Mutated/refolded form of the prion protein (PRPsc)
What makes the mutant/refolded PrP dangerous?
It is highly resistant to heat, high pressure, and UV light.
Is genetic material involved in prion disease?
No! It is strictly a mutated/refolded form of the prion protein
Prion diseases are resistant to:
detergents like formaldehyde, ethanol, high ion concentrations, DNAses and RNAses
Prion diseases are sensitive to:
- proteinase K (high concnetrations
2. denaturants (urea, guanidium)
What is dependent on the endogenous prion protein PrPc?
seeding, propagation, and toxicity
What is PrPc (endogenous prion protein)?
PrPc is a cell surface protein that is anchored to the plasma membrane by a glycosylphophatidylinositol (GPI)-anchor
What are the function of PrPc?
still unknown, but thought to:
- bind copper for copper import, one prion protein can bind up to four copper ions at the end (amino) terminal
- Cell adhesion and migration
Describe the copper import into a cell by PrPc
Normally, prion protein binds two copper ions but when copper is increased it binds four copper ions which causes endocytosis of the prion protein. The vesicle acidifies and takes off two copper ions that are reduced. Then the prion protein is put back onto the cell surface in its normal state, bound to two copper ions.
What makes the Spongiform PrP (PrPsc) different from the normal PrPc?
the first alpha helix (H1) is converted into a beta-sheet. This altered PRP can now form aggregates, which forms fibrils.
What are the proposed mechanisms by which PrPc is converted to PrPsc?

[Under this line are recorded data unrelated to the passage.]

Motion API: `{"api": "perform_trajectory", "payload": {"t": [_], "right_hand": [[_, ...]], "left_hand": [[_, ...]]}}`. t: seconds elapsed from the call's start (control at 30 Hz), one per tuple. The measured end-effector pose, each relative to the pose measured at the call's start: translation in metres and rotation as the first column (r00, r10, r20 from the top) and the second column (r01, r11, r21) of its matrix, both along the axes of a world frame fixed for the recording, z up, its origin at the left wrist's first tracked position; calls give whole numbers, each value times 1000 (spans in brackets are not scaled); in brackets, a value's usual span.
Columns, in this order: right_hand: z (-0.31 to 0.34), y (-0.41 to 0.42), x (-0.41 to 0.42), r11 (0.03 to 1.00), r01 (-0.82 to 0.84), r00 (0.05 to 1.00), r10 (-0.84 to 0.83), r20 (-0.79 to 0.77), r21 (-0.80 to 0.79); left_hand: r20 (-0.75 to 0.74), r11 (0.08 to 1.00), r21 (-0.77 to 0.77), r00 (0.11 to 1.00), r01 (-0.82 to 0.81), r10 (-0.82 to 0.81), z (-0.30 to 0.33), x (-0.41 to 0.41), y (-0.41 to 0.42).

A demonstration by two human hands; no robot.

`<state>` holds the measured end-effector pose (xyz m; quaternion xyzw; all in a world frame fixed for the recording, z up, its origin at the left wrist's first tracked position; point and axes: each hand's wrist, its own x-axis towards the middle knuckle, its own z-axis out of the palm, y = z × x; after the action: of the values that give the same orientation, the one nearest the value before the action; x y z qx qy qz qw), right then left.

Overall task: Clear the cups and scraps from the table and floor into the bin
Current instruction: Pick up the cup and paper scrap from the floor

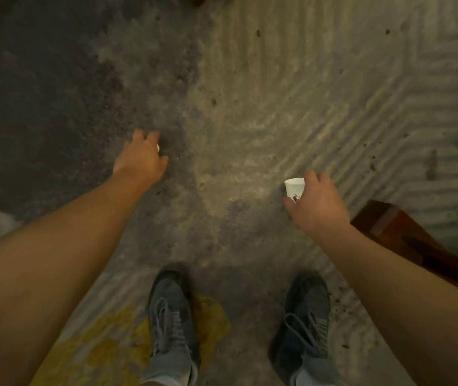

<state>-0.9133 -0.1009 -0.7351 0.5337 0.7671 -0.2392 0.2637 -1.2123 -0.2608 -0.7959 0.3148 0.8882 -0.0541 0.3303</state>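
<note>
I look straight down at a rough concrete floor [236, 135]. My right hand [319, 207] grips a small white paper cup [294, 186] with a red print, held upright above the floor. My left hand [140, 157] reaches down to the left of centre, fingers curled over a small white scrap [158, 147] that only peeks out at the fingertips. Whether that scrap is another cup or paper is hidden by the hand. No bin is in view.
My two grey shoes [172, 316] stand at the bottom centre, on a yellow paint patch [214, 316]. A brown wooden furniture piece [406, 232] juts in at the right. Small dark specks dot the ridged floor at the right.
</note>
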Motion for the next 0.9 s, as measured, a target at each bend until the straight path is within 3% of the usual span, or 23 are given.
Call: {"api": "perform_trajectory", "payload": {"t": [0.13,0.4,0.67,0.9], "right_hand": [[-27,3,8,992,125,992,-125,22,-6],[-57,2,-6,968,232,973,-229,42,-95],[-49,-40,-39,981,36,999,-38,-8,-190],[51,-64,-63,981,-110,984,85,-158,-158]], "left_hand": [[-32,1000,-2,999,19,-19,-21,5,2],[29,984,140,993,108,-113,-7,35,-1],[20,992,125,1000,19,-21,29,30,-8],[66,982,187,998,11,-24,130,22,-36]]}}
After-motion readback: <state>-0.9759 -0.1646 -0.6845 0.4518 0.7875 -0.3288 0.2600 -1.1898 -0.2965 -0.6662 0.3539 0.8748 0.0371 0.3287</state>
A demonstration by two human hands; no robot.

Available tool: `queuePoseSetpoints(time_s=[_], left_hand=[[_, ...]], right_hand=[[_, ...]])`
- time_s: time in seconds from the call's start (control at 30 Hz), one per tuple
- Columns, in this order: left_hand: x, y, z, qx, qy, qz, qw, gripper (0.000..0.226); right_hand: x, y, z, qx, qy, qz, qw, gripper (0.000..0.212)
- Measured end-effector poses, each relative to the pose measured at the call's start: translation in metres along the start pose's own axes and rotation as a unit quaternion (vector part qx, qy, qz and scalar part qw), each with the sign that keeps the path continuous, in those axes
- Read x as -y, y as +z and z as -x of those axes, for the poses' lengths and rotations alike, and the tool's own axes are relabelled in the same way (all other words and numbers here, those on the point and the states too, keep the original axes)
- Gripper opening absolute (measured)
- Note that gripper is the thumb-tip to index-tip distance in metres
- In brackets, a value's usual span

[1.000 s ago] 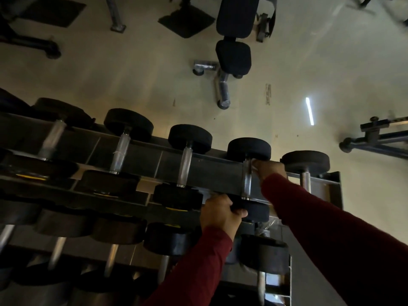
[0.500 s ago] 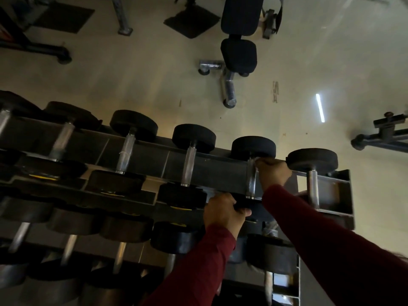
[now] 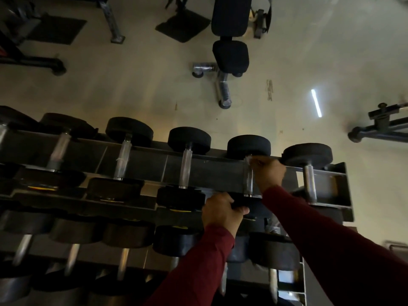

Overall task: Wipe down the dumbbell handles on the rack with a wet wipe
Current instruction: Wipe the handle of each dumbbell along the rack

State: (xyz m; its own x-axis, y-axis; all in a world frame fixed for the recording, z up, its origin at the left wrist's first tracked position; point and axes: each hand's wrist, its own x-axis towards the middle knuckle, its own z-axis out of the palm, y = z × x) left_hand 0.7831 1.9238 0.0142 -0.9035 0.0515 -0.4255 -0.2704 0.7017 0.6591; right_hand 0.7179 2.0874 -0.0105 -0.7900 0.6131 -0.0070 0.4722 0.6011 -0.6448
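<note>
Right hand (image 3: 268,174) clamps wet wipe (image 3: 250,160) on far end of dumbbell handle (image 3: 249,182), top rack (image 3: 326,186); left hand (image 3: 221,212) grips near head (image 3: 247,203).

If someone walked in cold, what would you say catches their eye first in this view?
Two red-sleeved arms reaching into the dumbbell rack: the right hand grips a top-row dumbbell handle with a wipe, while the left hand holds that dumbbell's near head. Beyond, a black bench stands on the floor.

The dark metal rack (image 3: 220,173) stands on the pale floor (image 3: 132,89) and carries rows of black dumbbells (image 3: 188,164).
</note>
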Motion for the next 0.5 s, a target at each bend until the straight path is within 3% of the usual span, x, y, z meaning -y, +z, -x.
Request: queuePoseSetpoints(time_s=[0.07, 0.17, 0.23, 0.33, 0.4, 0.5], left_hand=[[0.000, 0.000, 0.000, -0.003, 0.000, 0.002, 1.000, 0.036], [0.000, 0.001, -0.001, -0.003, 0.001, 0.001, 1.000, 0.036], [-0.001, 0.001, -0.001, -0.003, 0.000, -0.001, 1.000, 0.036], [-0.001, 0.001, 0.000, -0.007, 0.004, 0.003, 1.000, 0.035], [-0.001, 0.001, 0.001, -0.006, 0.004, 0.004, 1.000, 0.033], [-0.002, 0.000, 0.002, -0.006, 0.004, 0.002, 1.000, 0.033]], right_hand=[[-0.005, -0.005, -0.001, 0.018, 0.179, -0.117, 0.977, 0.018], [-0.025, 0.000, -0.021, 0.081, 0.252, -0.175, 0.948, 0.027], [-0.032, 0.002, -0.028, 0.097, 0.239, -0.163, 0.952, 0.033], [-0.009, -0.021, -0.011, 0.130, 0.172, -0.104, 0.971, 0.015], [-0.018, -0.027, -0.005, 0.197, 0.118, -0.027, 0.973, 0.014], [-0.031, -0.033, 0.004, 0.298, 0.087, 0.082, 0.947, 0.026]])
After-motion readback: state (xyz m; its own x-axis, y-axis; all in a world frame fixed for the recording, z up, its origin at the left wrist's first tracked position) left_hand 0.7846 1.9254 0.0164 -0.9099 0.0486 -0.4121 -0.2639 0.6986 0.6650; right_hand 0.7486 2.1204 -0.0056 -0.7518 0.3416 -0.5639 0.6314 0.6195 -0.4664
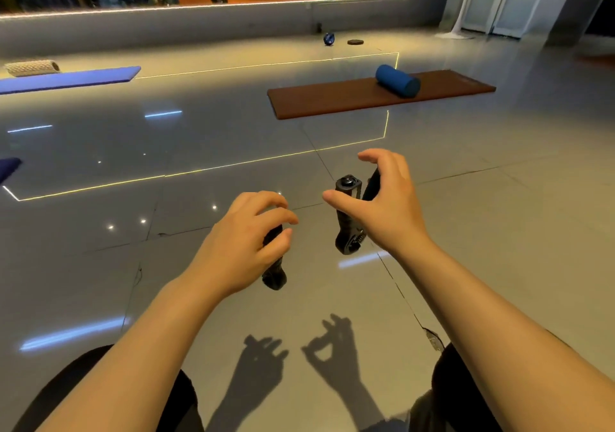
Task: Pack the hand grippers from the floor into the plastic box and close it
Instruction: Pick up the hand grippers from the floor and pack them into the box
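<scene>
1. Lower centre: left hand [246, 245], fingers curled around a black ridged-handle hand gripper [274, 265].
2. Centre: right hand [386, 205], fingers spread apart over a second black spring hand gripper [347, 218]; contact unclear.
3. Beyond: glossy grey tiled floor [166, 152]. No plastic box is visible; judged early, with packing and closing left.

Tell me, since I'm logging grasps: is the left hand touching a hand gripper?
Touching. The head view shows the left hand with fingers curled around the black handle of a hand gripper.
</scene>
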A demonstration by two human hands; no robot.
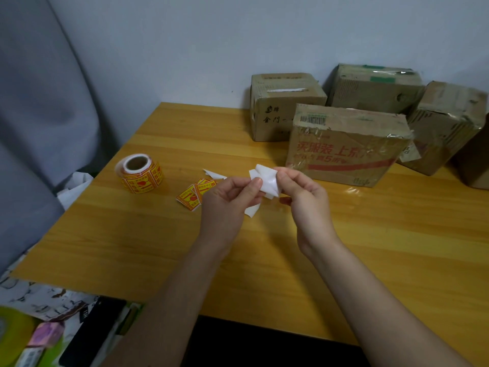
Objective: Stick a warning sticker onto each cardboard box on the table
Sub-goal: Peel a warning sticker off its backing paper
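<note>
Peeling a white-backed sticker piece [266,182] above the table [370,247], pinched between left hand [227,200] and right hand [304,197], close together. Risks folding adhesive onto itself or tearing. Beyond: loose stickers [194,196], roll [140,176], printed box [344,144] waiting.

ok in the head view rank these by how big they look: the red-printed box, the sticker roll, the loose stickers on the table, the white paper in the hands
1. red-printed box, clearly largest
2. sticker roll
3. white paper and loose stickers: look about alike; the paper is partly hidden by the fingers and the stickers by the left hand, so no ranking between them.
</note>
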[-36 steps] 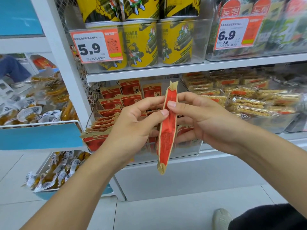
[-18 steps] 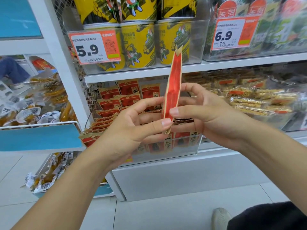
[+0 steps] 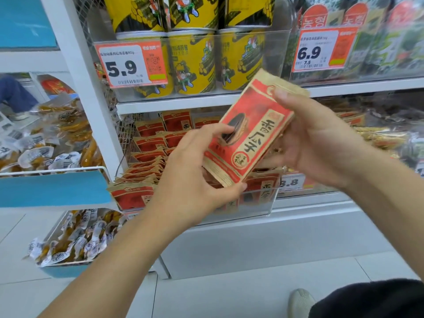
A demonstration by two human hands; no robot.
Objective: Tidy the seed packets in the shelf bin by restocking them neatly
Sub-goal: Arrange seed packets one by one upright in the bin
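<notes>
I hold one seed packet (image 3: 246, 131) up in front of the shelf, printed face toward me, its long axis tilted so the top corner leans up to the right and the bottom corner points down to the left, toward the bin. My right hand (image 3: 321, 143) grips the packet's upper right edge, fingers curled round behind and over the top; my left hand (image 3: 195, 177) pinches its lower left end, thumb under the bottom corner and fingertips on the face. The clear shelf bin (image 3: 263, 203) sits directly below and behind the packet, at the front edge of the lower shelf, and the other seed packets (image 3: 146, 161) lie in it in a loose, overlapping row that spills toward the bin's left front corner. My left hand is the nearer one to that row, so I judge the packet should swing upright and drop in behind the bin's front wall on the right side, where packets already stand. That wall is what stands in the way, so the packet has to go over it. Yellow tubs (image 3: 192, 63) fill the shelf above, and wrapped snacks (image 3: 68, 239) sit in the blue bins to the left.
</notes>
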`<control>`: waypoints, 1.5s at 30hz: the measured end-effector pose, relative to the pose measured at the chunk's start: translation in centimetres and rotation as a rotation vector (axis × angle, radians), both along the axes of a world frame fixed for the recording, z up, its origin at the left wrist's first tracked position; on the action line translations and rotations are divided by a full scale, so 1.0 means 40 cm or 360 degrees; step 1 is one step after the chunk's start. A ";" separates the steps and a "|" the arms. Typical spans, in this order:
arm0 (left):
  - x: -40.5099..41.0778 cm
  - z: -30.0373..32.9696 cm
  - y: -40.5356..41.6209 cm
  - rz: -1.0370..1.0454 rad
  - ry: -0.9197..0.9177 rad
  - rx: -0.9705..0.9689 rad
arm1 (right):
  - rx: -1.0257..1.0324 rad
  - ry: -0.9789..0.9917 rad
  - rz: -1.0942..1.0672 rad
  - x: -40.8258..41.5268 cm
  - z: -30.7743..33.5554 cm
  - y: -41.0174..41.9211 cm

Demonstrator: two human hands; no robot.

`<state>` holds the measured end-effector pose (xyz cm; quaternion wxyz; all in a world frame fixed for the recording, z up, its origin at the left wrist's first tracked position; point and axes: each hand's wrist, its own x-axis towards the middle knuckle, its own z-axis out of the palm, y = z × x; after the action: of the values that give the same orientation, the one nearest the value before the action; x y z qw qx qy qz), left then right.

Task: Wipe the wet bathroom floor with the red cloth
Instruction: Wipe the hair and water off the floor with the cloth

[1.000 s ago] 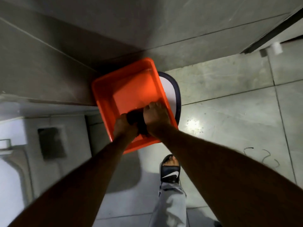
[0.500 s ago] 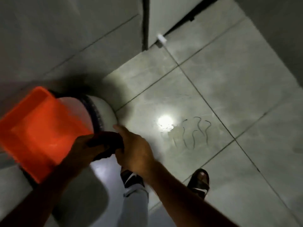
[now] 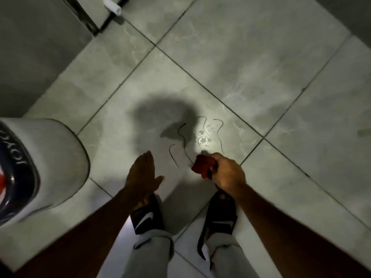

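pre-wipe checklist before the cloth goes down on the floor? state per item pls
1. Red cloth in right hand: ok, bunched in a closed grip.
2. Left hand free: ok, open and empty.
3. Wet patch located: ok, glistening spot just ahead of the cloth, among thin dark strands.
4. Cloth touching the tile: cannot tell; it looks held above the floor.
5. Wipe path clear: not ok, the strands lie in it.
6. Footing: ok, both sandals flat on the tiles, behind the patch.
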<state>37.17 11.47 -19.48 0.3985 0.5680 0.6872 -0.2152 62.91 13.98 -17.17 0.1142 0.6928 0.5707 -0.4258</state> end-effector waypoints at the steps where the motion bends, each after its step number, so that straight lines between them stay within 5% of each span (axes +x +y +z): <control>1: -0.011 -0.044 -0.002 -0.0116 0.0084 0.0049 | -0.0026 0.0027 0.0005 0.018 -0.047 0.005; 6: -0.088 -0.198 0.013 -0.0341 0.0299 0.0272 | 0.0063 0.0103 -0.0171 0.090 -0.264 0.071; 10: -0.132 -0.260 0.029 -0.0293 0.0309 0.0261 | 0.0589 -0.0555 0.0229 0.102 -0.374 0.087; 14: -0.121 -0.308 0.043 -0.0158 0.0208 0.0051 | 0.0556 -0.0379 0.0163 0.044 -0.430 -0.058; 18: -0.108 -0.309 0.055 -0.0185 0.0242 -0.0063 | 0.0399 -0.0324 0.0480 0.011 -0.400 -0.239; 26: -0.111 -0.330 0.048 -0.0343 0.0369 -0.0044 | 0.0614 -0.0547 -0.0057 0.124 -0.488 0.305; 29: -0.108 -0.323 0.049 -0.0428 0.0404 0.0043 | 0.0720 -0.0497 -0.0016 0.069 -0.481 0.232; 34: -0.094 -0.309 0.068 -0.0574 0.0310 0.0046 | 0.0525 -0.0162 0.0671 0.028 -0.423 -0.131; 41: -0.113 -0.331 0.067 -0.0625 0.0307 0.0058 | 0.0746 -0.0385 0.0245 0.029 -0.495 0.355; 45: -0.107 -0.321 0.075 -0.0629 0.0311 0.0062 | 0.0824 -0.0303 0.0386 -0.060 -0.474 0.150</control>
<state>32.89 14.46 -32.31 0.2688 0.6758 0.6019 -0.3298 60.51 19.97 -36.11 0.0368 0.6624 0.7256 -0.1825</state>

It is controversial, and several models are proposed: spontaneous, nucleation, template/assisted
Describe the spontaneous mechanisms for the conversion of PrPc to PrPsc
Perhaps there is a specific mutation in the protein that can convert it to PrPc to PrPsc
Describe the nucleation mechanism for the conversion of PrPc to PrPsc:
An individual gets infected with a PrPsc protein that will bind to the endogenous protein and turn the endogenous protein (PrPs) into an infected protein (PrPsc)
Describe the template/assisted mechanism for the conversion of PrPc to PrPsc:
It requires the action of an additional protein (protein X) that binds the prion protein and converts it into an intermediate form. This intermediate form is a lot more susceptible to the degradation of the mutated prion protein and will change into a mutated prion protein once it comes into contact with one.